Europe gets about 40 percent of its natural gas and about 27 percent of its oil from Russia. However, Europeans’ varying dependence on Russian gas and oil remains a major obstacle to a common European position on this issue. The same applies to the degree of dependence of some countries on gas or oil.

That is, if a country like Germany says it is ready to give up Russian oil, but still needs time to give up gas altogether, it is implicitly influenced by any Russian pressure in that direction. For its part, the UK has announced that it will stop importing Russian oil by the end of this year. The EU has announced that it will reduce its dependence on Russian gas imports by two-thirds.

However, implementation on the ground still hinges on complex considerations and procedures. Bulgaria, a new member of the EU and one of its poorest economies, is 90% dependent on Russian gas supplies. It recently announced that it is mulling negotiations with Russian energy giant Gazprom to resume natural gas supplies if it does not find an alternative source.

It made a point of emphasizing that buying Russian gas does not mean leaving the EU. The Bulgarian Energy Minister spoke of being not the kind of minister who would let the country’s population freeze in winter, and reiterated that the country would abide by European rules on the purchase of Russian gas. However, Moscow categorically refuses to sell except to those who pay in rubles.

Given the Bulgarian example, there is an expectation that the energy crisis, likely to intensify in Europe next winter, will lead to a split in European positions allowing Russia to sway some countries to pressure Ukraine into making concessions to end the war. Overall, the acid test for Europe will begin in November, when EU sanctions on Russian oil exports take effect.

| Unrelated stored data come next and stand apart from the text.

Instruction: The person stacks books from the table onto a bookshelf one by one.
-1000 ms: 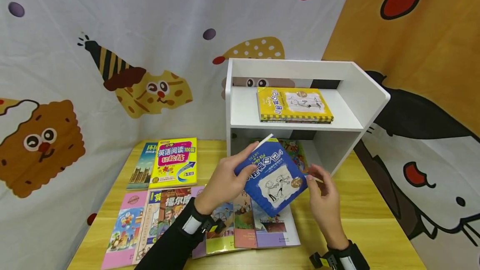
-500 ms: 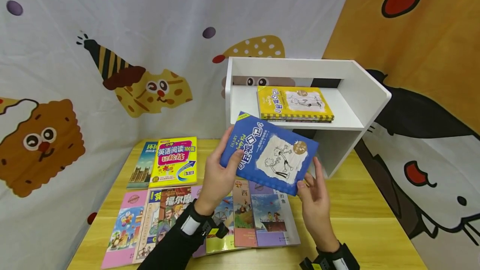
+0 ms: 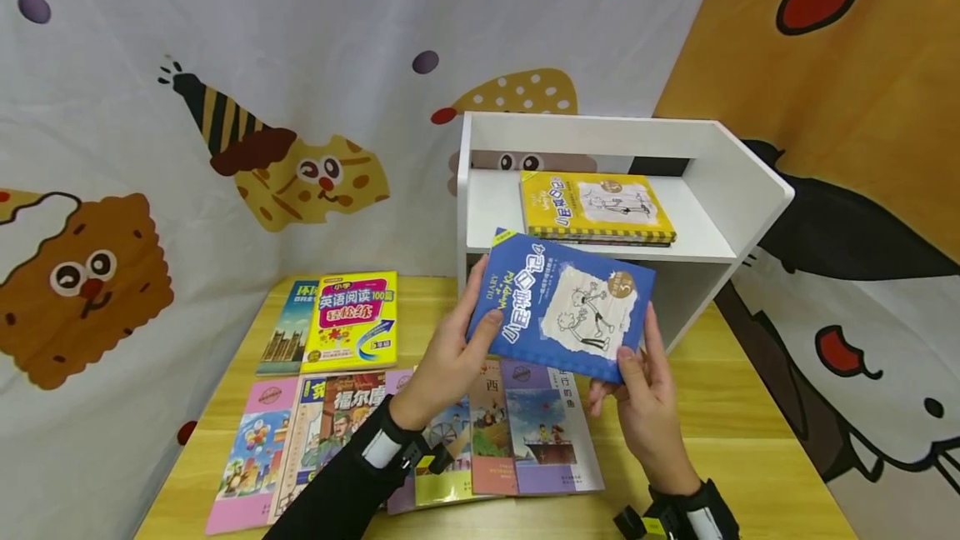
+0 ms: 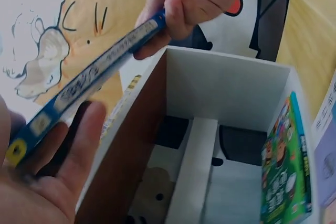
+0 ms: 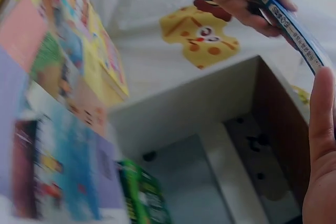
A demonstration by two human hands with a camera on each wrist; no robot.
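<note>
A blue Diary of a Wimpy Kid book [image 3: 562, 307], its cover turned up, is held in front of the white shelf. My left hand [image 3: 450, 357] grips its left end, thumb on the cover and fingers beneath. At the lower right corner, my right hand [image 3: 648, 415] pinches the book with the thumb on top. The book's spine [image 4: 105, 61] faces the camera in the left wrist view. On the upper shelf lies a short stack topped by a yellow book [image 3: 600, 205], partly behind the blue one.
The white two-tier shelf [image 3: 720, 261] stands at the back right of the wooden table [image 3: 750, 457]. Green-covered books [image 4: 286, 174] lie in its lower compartment. Several books, including a yellow English reader [image 3: 351, 321] and a pink-edged one [image 3: 255, 448], cover the table's left and middle.
The blue book has swung from a steep slant to nearly level and come up in front of the upper shelf, then shifted slightly right. Both hands keep hold of it.
</note>
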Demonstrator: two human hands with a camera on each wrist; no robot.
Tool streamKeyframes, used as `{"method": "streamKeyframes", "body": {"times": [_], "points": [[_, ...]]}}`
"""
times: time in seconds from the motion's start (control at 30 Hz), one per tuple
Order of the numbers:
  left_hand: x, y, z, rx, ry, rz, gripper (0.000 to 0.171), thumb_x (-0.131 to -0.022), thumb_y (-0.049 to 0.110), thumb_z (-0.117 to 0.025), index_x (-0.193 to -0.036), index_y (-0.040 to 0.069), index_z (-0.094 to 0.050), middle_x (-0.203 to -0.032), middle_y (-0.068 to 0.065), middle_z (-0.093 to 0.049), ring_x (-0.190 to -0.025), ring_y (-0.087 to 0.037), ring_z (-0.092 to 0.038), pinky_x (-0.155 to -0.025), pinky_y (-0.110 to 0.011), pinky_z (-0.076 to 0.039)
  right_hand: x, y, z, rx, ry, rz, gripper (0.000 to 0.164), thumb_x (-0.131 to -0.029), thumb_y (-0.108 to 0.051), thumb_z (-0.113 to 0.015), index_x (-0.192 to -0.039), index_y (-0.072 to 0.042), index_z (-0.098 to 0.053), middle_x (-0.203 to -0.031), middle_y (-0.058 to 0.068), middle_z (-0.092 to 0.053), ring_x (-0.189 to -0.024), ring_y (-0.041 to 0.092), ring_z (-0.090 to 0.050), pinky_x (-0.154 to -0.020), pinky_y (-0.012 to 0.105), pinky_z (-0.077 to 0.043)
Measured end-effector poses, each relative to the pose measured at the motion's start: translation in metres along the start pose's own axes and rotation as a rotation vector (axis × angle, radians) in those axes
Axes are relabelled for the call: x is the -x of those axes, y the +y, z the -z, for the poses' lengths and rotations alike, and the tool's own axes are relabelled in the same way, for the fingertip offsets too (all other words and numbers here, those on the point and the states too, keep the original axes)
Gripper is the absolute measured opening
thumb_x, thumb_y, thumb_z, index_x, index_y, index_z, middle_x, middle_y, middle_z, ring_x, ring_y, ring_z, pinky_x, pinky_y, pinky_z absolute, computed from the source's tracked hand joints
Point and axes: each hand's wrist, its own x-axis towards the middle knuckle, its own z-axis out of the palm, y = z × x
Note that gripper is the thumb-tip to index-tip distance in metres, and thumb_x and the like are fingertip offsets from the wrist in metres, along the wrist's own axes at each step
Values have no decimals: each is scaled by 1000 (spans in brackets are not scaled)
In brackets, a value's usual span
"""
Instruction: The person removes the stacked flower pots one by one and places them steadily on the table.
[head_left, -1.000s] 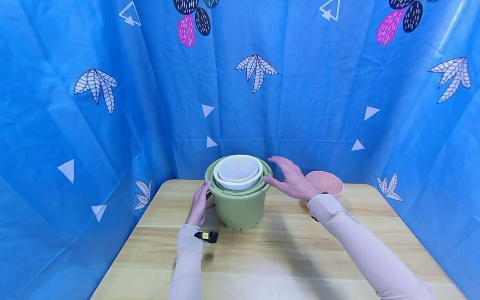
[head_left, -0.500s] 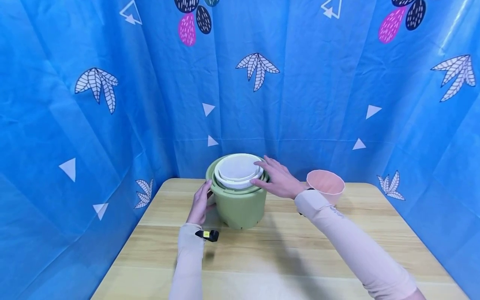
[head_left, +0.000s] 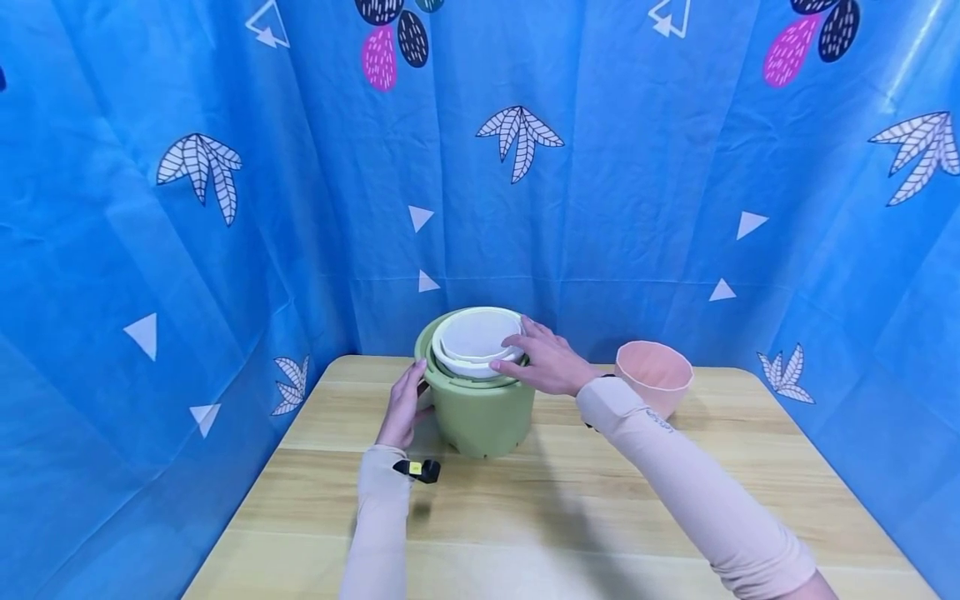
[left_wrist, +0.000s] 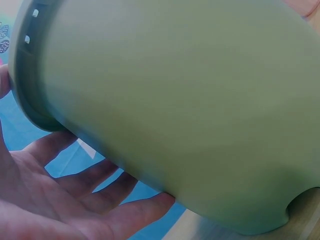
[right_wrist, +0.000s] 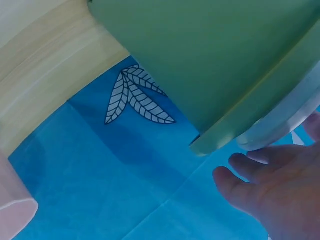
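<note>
Blue patterned curtain at back and both sides, pale wood table in front. Green pot stands upright at the table's far middle, outermost of the nest presumably because it's widest. Pink pot sits apart, to its right. White pots, apparently two, nest inside the green rim. Left hand spreads its fingers against the green pot's left wall, thumb at rim, probably steadying it. Right hand lies over the white rim's right side; can't tell if it pinches.

Pale wood-grained worktop
A green pot stands toward the far edge, left of middle; a pink bowl sits nearer the far right corner.
</note>
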Motion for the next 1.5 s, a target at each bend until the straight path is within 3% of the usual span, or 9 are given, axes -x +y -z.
{"method": "streamKeyframes", "body": {"times": [0.17, 0.33, 0.57, 0.7, 0.87, 0.97, 1.1, 1.17, 1.5], "points": [[0, 0, -1, -9, 3, 1, 68, -107, 55, -46, -163, 19, -34, -173, -10, -22, -159, -41, -23, -118, -75, -31, -2, 0, -1, 9, 9, 8, 59, -99, -61, -58, -135, -15, -64, -171, 23, -20, -160, 45, -18, -123, 70, -28], [0, 1, -1, -14, 7, -2, 69, -106, 56, -46, -162, 19, -34, -173, -10, -23, -159, -40, -23, -118, -75, -31, -5, -1, -1, -1, 24, 14, 52, -98, -58, -62, -122, -13, -65, -170, 26, -23, -160, 42, -20, -121, 63, -38], [0, -2, 0, 5, 0, 2, 66, -107, 55, -46, -161, 19, -37, -172, -10, -25, -159, -40, -23, -119, -74, -30, -7, -1, -4, -26, 39, 9, 50, -96, -55, -68, -117, -10, -60, -167, 25, -31, -159, 40, -23, -114, 57, -47], [-1, -4, 0, 13, -2, 0, 67, -106, 55, -47, -162, 19, -36, -172, -10, -24, -159, -40, -23, -119, -74, -30, -7, 0, -6, -93, 55, 11, 51, -94, -51, -73, -119, -9, -55, -168, 24, -28, -162, 38, -14, -118, 59, -44], [-2, -4, 0, 11, 0, -4, 68, -106, 56, -47, -162, 19, -36, -173, -10, -24, -159, -40, -22, -119, -74, -30, -8, 0, -6, -209, 108, 36, 60, -89, -40, -82, -123, -6, -45, -167, 27, -28, -162, 40, 0, -126, 61, -30], [-2, -4, 0, 10, 4, -5, 68, -106, 56, -48, -161, 19, -37, -173, -9, -24, -159, -40, -23, -118, -74, -31, -9, -1, -6, -261, 131, 36, 69, -85, -36, -87, -126, -6, -41, -160, 25, -37, -159, 41, -20, -125, 58, -34], [-2, -3, 0, 2, 8, -8, 67, -106, 56, -47, -161, 20, -38, -172, -9, -25, -159, -40, -23, -118, -75, -31, -11, -4, -8, -324, 121, 28, 74, -82, -38, -89, -127, -7, -40, -140, 14, -48, -132, 34, -50, -109, 47, -50], [-2, -4, 0, -1, 5, -14, 67, -106, 56, -47, -161, 19, -38, -172, -10, -25, -159, -40, -23, -117, -75, -31, -11, -6, -10, -349, 114, 21, 73, -82, -39, -88, -127, -7, -40, -135, 12, -51, -122, 30, -53, -101, 43, -52], [-5, -4, 1, -2, -7, -13, 67, -106, 57, -47, -161, 20, -37, -172, -10, -25, -159, -40, -23, -117, -75, -32, -14, -10, -15, -347, 201, -15, 65, -83, -42, -86, -118, -5, -46, -121, 13, -57, -114, 28, -54, -93, 37, -50]]}}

Talk of an energy crisis in Europe is no longer just speculation, but reality. The question is not anymore whether there will be a crisis or not, but how far the impact will go. Russia has already stopped gas supplies to Poland, Bulgaria, Finland, the Netherlands and Denmark, countries that refused to pay for gas in rubles.

It is doubtless that the worsening energy crisis in Europe is the heaviest test of the principles of European unity. The members of the Union must show solidarity to mitigate the downsides of this crisis, rather than acting individually. This crisis comes shortly after the coronavirus pandemic outbreak crunch - the EU was hit hard until it recovered and united.

Until the EU’s ambitious 300-billion-euro plan to ease dependence on Russian fossil fuel supplies takes effect and investments in rebalancing the market to new energy sources work, European countries will have to do a lot to steer the bloc clear of this storm.

Europe’s concern about what is happening in Ukraine certainly also has a major impact on the foreign policy decisions of most member states, especially those bordering and close to Russia. It is unlikely that EU members will break away over the Russian gas crisis and the desire to return to cooperation with Moscow.

However, this does not discount the impact of intra-European disagreements over how to share the burden of the energy crisis and how to address it, particularly in terms of reducing consumption, dampening the effect of the crisis on economic growth, and the implication of all this on the popularity of European parties and politicians.

All in all, at this stage, it is unlikely that the crisis will eventually lead to the disintegration of the EU or the withdrawal of some of its members. Its impact could be limited to profound disagreements between the North and the South over the distribution of burdens and responsibilities resulting from the crisis.